Make personal, ethical choices with SRI
Many ESG factors are woven into SRI considerations, so on this basis, they are very closely related, but SRI deals more directly with one’s own personal value system.
The key differentiator for SRI is that it’s ethical or values based. An investor will use their own values as the primary lens to evaluate potential investment options.
Here, an investor will apply SRI screens to select potential companies or funds to decide whether they align with their own values excluding those that are not a match. An example would be someone choosing not to invest in a tobacco company even if the firm was pivoting away from cigarettes and even had an excellent record on employee care.
As investors increasingly screen and select their options using both the ESG and SRI filters, the long-term impact can be enormous at an individual level (employees) and across the wider community (environment).
Impact investing is another form of responsible investing which blends various aspects of both ESG and SRI. Here, one may be looking to invest where there is a specific outcome that provides a common good.
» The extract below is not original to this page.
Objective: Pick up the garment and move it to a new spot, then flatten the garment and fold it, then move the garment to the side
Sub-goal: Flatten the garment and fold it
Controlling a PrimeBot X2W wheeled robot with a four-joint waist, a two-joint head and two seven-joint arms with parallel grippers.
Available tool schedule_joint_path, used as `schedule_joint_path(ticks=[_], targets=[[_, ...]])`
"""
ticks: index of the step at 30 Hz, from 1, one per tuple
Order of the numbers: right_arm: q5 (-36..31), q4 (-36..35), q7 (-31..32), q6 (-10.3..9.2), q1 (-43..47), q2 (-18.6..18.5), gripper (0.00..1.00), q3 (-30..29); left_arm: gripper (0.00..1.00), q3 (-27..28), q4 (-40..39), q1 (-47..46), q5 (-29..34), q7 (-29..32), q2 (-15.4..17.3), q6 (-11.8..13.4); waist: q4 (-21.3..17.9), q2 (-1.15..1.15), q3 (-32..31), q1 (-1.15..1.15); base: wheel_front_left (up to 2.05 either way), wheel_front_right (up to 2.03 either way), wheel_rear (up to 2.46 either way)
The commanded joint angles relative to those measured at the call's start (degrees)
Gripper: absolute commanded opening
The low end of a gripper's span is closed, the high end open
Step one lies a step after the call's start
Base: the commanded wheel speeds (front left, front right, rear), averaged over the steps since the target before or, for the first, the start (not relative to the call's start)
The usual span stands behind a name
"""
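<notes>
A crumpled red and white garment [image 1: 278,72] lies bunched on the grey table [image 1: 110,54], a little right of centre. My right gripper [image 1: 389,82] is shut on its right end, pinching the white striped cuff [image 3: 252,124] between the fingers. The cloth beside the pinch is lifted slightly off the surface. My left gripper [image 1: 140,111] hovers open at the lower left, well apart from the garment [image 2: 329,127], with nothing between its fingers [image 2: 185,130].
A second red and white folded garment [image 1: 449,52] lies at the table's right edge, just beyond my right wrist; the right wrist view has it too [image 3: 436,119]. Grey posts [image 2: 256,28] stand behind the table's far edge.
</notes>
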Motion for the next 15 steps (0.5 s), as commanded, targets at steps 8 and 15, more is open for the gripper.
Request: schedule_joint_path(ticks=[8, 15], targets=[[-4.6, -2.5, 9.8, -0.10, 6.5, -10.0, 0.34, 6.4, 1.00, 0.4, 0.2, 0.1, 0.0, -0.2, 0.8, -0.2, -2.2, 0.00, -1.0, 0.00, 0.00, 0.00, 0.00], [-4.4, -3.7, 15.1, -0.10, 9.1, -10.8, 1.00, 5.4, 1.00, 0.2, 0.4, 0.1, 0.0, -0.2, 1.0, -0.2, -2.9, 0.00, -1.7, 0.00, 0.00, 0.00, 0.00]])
One example would be delivery of environmentally sustainable food production at a local level where farmers get a greater income potential, or housing designed for those that deliver key services in the community, including nurses, teachers and so on.
There is little doubt that people looking to grow their money through investment options are increasingly doing so with others in mind. As more people learn how investing works, they are taking a more proactive role for the betterment of their communities and society in general. Investment managers are taking note and responding!